3.) Especially for early Usenet users from 80s-90s, who were naive and/or much more deceived now (given what they were told before)… information divulged before the year 2000, is open to abuse and mismanagement by archive proprietors, as well as online stalking by other Internet users.
What a wonderful point. I had not looked at it this way.
Yes, clearly the issue with privacy is about discretion and memory. When you communicate something to someone, you trust that person’s discretion not to talk about it to others. You also expect that, with time, memories will fade and you won’t need to worry about what you say today, 10 years from now. Clearly with the permanence of the Net, these assumptions are no longer valid.
Excellent point.
I think people often make the mistake of assuming that if some site says their information is private, that it will stay private forever. This just isn’t the case. While it’s encouraging to see that more younger people (people my own age) are concerned with their privacy on the internet, I wonder what the kids UNDER 18 are thinking and how they feel on the subject. At that age, you aren’t really thinking about how what you post on MySpace can come back to haunt you in a job interview at age 25, but the reality is that it could happen.
Personally, I assume that nothing I put out on the internet is private, that everyone, including my mother and any future employers will read it, and act accordingly. At the same time, I know it wasn’t always this way for me. It’s like that close friend you tell things to who just can’t keep a secret to save their life; everything gets out eventually unless you keep it to yourself.
To an extent, I think privacy is a bit of a myth, but no more so now than it ever was. The only way two people can keep a secret is if one of them is dead.
And just to drive my point home, today it was revealed that a single file that contains 100 million Facebook links to profiles and people’s names is now available on the Internet as a torrent file. That file will be around forever.
Stuff like this goes on everyday online, it’s just that most of it isn’t publicized, because it’s used for less than legal purposes.
“The only man that can keep a secret is a dead man” I forget who said that but it is true.

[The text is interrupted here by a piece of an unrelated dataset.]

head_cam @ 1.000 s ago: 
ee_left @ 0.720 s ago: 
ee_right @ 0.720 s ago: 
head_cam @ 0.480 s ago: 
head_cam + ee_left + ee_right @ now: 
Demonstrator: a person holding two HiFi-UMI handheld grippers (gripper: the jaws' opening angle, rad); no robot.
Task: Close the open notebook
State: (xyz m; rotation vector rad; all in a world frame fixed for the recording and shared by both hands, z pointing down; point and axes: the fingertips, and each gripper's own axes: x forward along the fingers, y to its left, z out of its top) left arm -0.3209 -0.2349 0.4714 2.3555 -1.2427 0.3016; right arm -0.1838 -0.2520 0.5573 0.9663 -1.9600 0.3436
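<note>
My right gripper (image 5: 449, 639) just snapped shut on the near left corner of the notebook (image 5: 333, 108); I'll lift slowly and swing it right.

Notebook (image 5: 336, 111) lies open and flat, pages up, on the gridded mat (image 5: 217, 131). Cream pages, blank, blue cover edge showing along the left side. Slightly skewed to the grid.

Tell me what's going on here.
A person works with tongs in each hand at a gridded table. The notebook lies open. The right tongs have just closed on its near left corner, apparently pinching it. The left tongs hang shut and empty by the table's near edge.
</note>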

I agree the amount of privacy you have is up to you. I admit I am a facebook junkie, however, I don’t put serious personal information in my status. I use facebook as means to keep in touch with people that I wouldn’t otherwise be in contact with. My advice to all is just don’t place your personal life on the internet and you will maintain your privacy. The internet doesn’t forget and neither does your computer. If you have something to hide don’t use the computer to hide it… Bad idea!
Last quick note: Messing with personal privacy is like opening a can of worms to the power of number of Internet eye-priers. There are millions/billions of people on the Internet for people to voyeur; but there’s always an unassuming/unknowing few individuals (maybe unaware for a long time, if they’re naive and not paranoid) that a majority is drawn to watching them. It happens.

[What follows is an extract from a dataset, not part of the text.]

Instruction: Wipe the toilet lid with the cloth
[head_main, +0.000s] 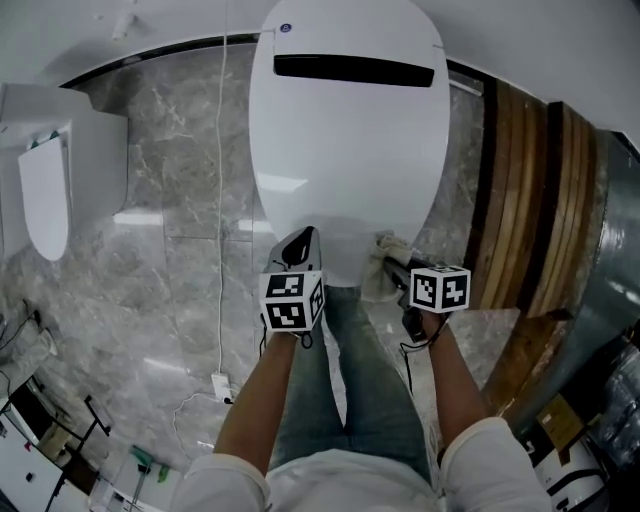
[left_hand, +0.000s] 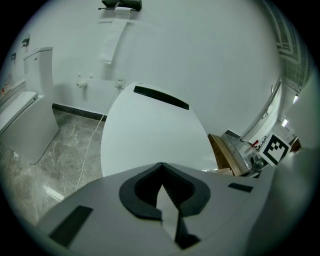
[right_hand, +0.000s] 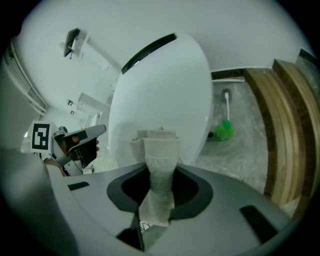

I think there’s a basic flaw in this article in that it is based on the idea that you choose what is posted about you on the internet. That’s increasingly untrue.
One example is the way Google’s Picassa will search your online pictures so you can tag people. There are also visual search engines such as Tineye that will find similar images. The technology is still being refined but it’s not going to be long before you’ll be able to find all the images of an individual displayed anywhere on the internet. That includes the snap taken by a friend of a friend of a friend when you were part of a group of people who’d had one too many.
As for giving data a fixed shelf life, I think that’s extremely dangerous. How do we decide what’s “useless chatter” as J says of old Usenet postings? On that basis why do we keep copies of old newspapers for reference? Perhaps we should get rid of old census data because all the people are dead.
Our history is now digital. Getting rid of it would be incredibly short-sighted.